### [TASK ITEM]
When you find the line with "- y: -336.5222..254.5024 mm" among the records below, reproduce it and each line after it exactly, ending with the line with "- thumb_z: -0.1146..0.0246".

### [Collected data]
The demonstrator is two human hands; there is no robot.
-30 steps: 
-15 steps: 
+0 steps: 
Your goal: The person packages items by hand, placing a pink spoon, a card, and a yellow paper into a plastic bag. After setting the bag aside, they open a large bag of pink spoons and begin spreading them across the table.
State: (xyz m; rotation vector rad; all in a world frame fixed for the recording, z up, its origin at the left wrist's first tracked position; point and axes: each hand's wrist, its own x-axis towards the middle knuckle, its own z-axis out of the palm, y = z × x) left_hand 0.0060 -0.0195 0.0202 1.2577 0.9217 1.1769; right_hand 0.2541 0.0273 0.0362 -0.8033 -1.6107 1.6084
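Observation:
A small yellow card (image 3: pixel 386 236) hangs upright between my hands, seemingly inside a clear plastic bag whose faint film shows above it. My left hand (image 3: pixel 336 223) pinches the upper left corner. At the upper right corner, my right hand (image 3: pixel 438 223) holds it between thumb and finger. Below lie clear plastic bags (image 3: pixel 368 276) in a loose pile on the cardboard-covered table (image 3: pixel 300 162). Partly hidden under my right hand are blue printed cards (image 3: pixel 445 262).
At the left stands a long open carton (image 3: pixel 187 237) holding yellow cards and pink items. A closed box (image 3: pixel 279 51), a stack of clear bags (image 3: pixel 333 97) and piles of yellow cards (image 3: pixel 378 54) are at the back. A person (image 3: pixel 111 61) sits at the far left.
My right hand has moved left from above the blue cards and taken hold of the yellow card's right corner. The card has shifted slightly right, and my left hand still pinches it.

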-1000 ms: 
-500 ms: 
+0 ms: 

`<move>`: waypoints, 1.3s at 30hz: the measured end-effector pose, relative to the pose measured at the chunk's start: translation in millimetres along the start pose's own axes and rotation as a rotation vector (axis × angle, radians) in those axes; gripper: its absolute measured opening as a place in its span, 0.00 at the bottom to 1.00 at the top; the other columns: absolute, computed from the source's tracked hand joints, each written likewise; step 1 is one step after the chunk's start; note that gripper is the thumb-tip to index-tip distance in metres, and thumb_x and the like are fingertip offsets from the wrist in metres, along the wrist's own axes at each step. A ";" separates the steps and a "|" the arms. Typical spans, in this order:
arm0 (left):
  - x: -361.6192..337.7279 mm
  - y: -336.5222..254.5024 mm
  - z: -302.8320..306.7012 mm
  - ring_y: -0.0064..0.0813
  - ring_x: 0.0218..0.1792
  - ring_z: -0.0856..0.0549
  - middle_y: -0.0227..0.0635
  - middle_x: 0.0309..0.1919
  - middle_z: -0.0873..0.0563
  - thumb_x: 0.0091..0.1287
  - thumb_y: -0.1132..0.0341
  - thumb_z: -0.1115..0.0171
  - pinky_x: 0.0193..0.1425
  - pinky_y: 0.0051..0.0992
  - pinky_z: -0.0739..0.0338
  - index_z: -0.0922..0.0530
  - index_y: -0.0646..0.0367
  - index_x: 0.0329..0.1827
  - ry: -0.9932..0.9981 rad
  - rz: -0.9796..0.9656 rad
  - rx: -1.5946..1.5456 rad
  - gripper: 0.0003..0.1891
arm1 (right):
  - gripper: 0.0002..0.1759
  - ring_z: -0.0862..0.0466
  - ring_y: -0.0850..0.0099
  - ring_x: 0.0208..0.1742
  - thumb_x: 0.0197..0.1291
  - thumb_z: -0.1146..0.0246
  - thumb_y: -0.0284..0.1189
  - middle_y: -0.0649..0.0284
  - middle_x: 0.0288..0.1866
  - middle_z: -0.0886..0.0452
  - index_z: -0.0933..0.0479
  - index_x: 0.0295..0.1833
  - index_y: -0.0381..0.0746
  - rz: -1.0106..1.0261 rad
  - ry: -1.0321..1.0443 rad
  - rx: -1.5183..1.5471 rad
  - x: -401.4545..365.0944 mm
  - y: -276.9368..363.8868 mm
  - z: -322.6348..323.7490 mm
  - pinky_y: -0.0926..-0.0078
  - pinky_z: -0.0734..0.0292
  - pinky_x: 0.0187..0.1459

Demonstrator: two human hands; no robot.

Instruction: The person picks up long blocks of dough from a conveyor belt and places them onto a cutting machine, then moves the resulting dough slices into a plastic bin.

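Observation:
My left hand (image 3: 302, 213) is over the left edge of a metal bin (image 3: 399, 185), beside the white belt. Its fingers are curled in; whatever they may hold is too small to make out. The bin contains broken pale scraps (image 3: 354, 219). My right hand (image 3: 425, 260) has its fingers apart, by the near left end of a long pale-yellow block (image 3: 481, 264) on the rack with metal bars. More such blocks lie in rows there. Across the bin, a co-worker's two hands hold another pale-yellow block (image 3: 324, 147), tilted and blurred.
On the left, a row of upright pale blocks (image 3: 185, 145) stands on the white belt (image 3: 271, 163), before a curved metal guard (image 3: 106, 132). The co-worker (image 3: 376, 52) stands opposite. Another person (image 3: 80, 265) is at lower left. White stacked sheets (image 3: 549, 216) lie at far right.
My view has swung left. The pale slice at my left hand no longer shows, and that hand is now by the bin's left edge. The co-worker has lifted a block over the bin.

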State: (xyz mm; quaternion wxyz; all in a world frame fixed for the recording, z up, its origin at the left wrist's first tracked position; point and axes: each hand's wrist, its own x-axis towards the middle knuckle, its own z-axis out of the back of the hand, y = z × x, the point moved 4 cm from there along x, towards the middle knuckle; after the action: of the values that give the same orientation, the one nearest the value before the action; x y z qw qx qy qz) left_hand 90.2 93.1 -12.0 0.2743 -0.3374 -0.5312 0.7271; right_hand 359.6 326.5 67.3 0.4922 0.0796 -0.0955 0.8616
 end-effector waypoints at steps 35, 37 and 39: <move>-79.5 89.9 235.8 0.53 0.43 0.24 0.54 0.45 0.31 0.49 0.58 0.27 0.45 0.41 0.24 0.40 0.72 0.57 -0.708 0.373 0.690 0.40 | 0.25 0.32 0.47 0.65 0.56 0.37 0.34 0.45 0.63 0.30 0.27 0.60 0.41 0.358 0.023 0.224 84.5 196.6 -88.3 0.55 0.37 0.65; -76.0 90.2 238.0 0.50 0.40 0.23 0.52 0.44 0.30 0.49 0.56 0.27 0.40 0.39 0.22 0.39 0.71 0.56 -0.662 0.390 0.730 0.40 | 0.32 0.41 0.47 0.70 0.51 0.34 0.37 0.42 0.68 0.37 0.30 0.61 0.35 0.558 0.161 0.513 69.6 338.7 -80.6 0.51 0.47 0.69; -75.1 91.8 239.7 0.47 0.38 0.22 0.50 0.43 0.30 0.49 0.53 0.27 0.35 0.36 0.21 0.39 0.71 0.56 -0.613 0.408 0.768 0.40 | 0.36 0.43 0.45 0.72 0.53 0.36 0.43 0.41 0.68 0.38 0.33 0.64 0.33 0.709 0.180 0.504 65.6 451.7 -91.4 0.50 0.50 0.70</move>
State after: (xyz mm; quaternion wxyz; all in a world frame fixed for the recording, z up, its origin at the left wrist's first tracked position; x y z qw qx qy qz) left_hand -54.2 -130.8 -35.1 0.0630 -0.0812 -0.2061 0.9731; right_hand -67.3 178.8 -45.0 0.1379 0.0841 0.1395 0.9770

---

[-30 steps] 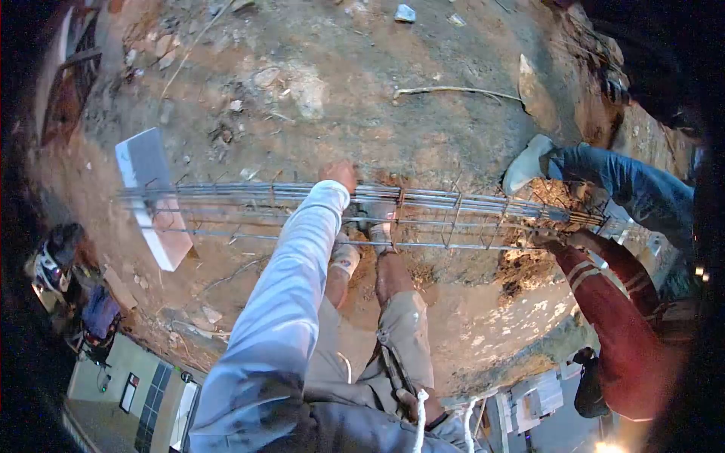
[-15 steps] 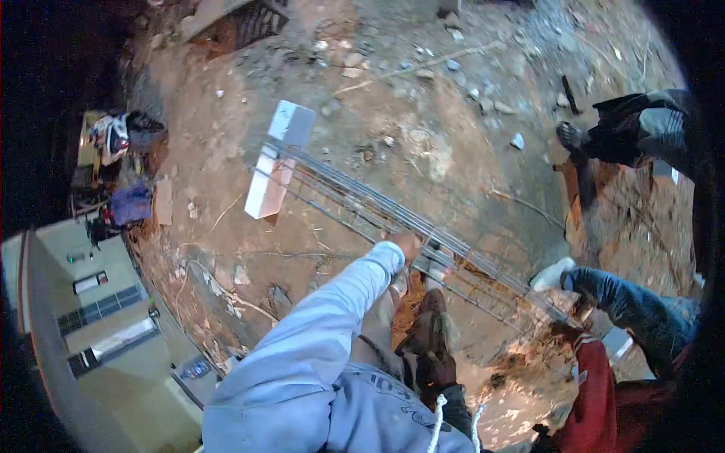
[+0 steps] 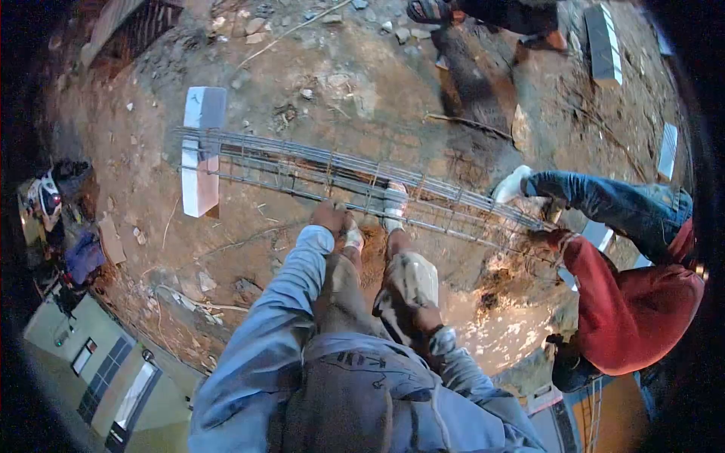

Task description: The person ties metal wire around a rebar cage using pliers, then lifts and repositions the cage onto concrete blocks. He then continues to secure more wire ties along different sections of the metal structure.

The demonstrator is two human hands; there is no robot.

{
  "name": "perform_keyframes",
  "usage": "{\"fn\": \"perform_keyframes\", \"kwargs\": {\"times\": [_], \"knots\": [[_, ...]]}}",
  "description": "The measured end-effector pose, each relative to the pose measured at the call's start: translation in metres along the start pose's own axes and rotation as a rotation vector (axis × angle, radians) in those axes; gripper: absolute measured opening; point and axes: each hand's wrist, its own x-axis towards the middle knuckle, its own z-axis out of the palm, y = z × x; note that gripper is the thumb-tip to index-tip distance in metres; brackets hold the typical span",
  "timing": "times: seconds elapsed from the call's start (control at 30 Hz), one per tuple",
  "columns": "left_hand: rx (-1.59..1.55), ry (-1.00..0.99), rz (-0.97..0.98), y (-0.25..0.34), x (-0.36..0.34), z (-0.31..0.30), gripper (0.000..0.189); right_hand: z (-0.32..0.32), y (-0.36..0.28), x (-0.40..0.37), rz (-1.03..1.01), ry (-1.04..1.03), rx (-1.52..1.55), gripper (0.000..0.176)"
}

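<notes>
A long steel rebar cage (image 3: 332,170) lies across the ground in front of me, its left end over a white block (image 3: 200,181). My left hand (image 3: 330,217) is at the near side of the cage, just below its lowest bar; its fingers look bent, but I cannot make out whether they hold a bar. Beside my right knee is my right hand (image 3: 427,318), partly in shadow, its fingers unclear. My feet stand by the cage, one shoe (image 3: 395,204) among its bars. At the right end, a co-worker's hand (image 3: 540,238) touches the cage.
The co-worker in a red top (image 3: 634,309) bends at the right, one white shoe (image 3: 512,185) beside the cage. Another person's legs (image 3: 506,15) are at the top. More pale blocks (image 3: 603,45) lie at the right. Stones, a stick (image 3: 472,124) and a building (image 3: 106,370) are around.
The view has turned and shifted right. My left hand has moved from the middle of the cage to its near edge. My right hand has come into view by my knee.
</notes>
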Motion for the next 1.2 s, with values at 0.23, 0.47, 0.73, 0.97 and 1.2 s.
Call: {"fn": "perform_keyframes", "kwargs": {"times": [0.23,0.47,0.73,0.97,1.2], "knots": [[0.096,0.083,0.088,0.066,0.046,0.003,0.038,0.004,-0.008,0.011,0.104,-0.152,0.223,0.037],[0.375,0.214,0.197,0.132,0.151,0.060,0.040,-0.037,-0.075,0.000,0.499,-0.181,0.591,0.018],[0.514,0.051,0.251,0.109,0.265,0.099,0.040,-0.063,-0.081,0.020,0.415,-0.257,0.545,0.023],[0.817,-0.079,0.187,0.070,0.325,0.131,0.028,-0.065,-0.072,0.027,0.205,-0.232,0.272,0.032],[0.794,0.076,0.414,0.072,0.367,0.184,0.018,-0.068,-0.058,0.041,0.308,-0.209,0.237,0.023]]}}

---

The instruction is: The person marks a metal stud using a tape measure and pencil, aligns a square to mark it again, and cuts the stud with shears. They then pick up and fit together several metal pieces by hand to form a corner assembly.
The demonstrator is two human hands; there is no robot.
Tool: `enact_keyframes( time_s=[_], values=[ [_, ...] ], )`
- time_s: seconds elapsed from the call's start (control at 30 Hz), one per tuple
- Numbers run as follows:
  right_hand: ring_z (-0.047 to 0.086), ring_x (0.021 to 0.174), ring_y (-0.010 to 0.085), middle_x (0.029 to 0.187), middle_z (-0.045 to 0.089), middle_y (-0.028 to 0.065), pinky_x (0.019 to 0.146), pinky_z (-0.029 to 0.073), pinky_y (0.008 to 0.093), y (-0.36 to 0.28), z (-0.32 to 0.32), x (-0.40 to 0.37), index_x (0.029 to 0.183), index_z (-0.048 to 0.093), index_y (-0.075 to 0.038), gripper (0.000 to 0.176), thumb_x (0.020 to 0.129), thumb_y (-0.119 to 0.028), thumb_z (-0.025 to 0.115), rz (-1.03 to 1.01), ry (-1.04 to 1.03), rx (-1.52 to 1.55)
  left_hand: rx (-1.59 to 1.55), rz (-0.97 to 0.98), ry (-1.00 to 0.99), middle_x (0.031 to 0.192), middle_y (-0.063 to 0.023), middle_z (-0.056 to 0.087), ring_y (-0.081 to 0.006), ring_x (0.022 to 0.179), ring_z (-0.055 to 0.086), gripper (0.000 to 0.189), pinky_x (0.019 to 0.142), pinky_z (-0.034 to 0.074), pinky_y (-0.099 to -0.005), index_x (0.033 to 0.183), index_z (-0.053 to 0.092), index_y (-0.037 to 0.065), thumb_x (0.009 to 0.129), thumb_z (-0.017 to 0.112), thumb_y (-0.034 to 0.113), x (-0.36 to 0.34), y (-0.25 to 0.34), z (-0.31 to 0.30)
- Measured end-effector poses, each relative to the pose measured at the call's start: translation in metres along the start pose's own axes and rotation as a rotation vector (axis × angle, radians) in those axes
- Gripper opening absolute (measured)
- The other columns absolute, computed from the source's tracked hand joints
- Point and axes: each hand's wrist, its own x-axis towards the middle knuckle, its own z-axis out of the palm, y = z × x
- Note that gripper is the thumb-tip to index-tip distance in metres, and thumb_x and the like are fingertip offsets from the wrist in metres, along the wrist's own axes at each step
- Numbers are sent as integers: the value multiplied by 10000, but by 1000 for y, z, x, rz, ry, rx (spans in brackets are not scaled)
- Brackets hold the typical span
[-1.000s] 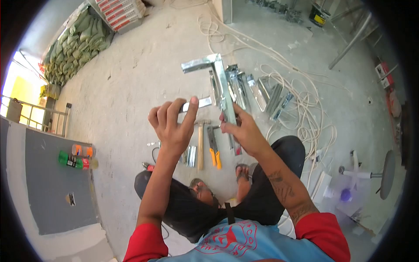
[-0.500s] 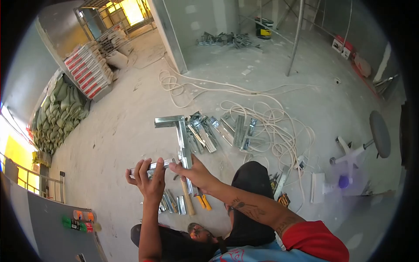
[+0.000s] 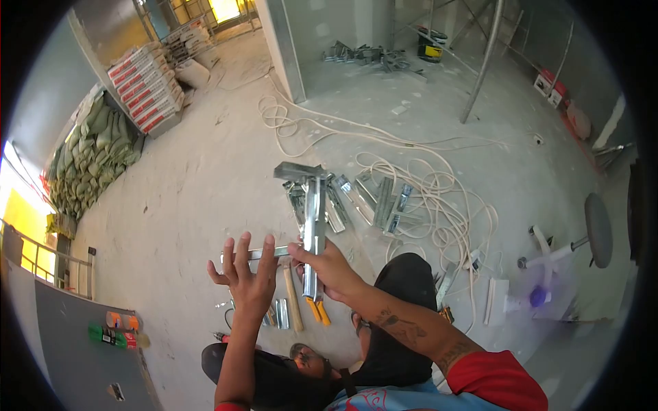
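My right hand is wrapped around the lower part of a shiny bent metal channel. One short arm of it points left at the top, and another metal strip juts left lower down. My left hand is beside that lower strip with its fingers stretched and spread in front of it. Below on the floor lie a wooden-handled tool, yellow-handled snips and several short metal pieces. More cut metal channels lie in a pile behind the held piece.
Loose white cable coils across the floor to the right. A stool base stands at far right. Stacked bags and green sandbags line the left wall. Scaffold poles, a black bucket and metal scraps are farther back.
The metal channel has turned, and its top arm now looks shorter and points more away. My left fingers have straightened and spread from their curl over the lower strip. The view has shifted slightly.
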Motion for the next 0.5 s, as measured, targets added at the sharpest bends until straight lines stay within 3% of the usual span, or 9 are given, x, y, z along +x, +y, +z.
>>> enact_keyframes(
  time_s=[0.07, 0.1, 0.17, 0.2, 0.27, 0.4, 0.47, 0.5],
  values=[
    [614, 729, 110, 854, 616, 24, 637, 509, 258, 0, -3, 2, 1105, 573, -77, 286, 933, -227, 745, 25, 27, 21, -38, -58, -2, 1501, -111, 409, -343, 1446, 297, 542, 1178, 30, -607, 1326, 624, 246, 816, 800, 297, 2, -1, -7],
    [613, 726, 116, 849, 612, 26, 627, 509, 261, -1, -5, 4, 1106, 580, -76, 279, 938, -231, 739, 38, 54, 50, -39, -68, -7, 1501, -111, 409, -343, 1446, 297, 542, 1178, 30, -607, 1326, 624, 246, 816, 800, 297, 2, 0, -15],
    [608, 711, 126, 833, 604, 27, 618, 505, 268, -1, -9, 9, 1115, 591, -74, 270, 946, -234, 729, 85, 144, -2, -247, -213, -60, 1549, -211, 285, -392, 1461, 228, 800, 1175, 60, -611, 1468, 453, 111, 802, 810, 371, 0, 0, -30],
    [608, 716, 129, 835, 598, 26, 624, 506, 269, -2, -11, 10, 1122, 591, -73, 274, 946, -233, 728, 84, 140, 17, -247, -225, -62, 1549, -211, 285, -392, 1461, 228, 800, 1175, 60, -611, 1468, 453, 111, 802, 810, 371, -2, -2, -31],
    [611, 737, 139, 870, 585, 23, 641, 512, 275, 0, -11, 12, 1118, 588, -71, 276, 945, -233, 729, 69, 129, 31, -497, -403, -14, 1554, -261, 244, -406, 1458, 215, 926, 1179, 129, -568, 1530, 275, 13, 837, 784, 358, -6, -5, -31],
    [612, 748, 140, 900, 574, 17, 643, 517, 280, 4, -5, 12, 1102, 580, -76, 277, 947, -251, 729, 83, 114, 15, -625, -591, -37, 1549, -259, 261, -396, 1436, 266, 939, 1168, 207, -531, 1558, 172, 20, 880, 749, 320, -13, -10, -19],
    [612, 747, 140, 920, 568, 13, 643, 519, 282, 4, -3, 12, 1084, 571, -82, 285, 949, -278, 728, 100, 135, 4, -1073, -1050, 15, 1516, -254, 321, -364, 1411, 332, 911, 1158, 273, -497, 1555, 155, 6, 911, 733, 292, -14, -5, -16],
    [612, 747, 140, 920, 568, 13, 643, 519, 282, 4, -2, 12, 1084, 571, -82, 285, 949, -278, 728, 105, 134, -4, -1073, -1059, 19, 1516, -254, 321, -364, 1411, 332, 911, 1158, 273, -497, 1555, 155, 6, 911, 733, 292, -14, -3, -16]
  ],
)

### [ANSWER TO THE PROBLEM]
  - y: -336.5222..254.5024 mm
  - z: -302.8320..306.7012 mm
  - ring_y: -0.0064..0.0813
  - ring_x: 0.0218..0.1792
  - ring_z: -0.0856..0.0549
  - middle_y: -0.0227..0.0635
  - middle_x: 0.0309..0.1919
  - middle_z: -0.0873..0.0563
  - thumb_x: 0.0091..0.1287
  - thumb_y: -0.1132..0.0341
  - thumb_z: -0.1115..0.0171
  - pinky_x: 0.0193..0.1425
  - pinky_y: 0.0051..0.0992
  - pinky_z: -0.0739..0.0338
  - index_z: -0.0922..0.0530
  - index_y: -0.0646..0.0367
  - index_x: 0.0329..0.1827
  - ry: -0.9932..0.9981 rad
  - rz: -0.9796..0.9656 rad
  - rx: -1.5946..1.5456 rad
  - gripper: 0.0003..0.1891
arm1 (right):
  - gripper: 0.0002..0.1759
  - ring_z: -0.0862..0.0466
  - ring_y: -0.0850..0.0099
  - ring_x: 0.0208..0.1742
  - thumb_x: 0.0197..0.1291
  - thumb_z: -0.1146..0.0246

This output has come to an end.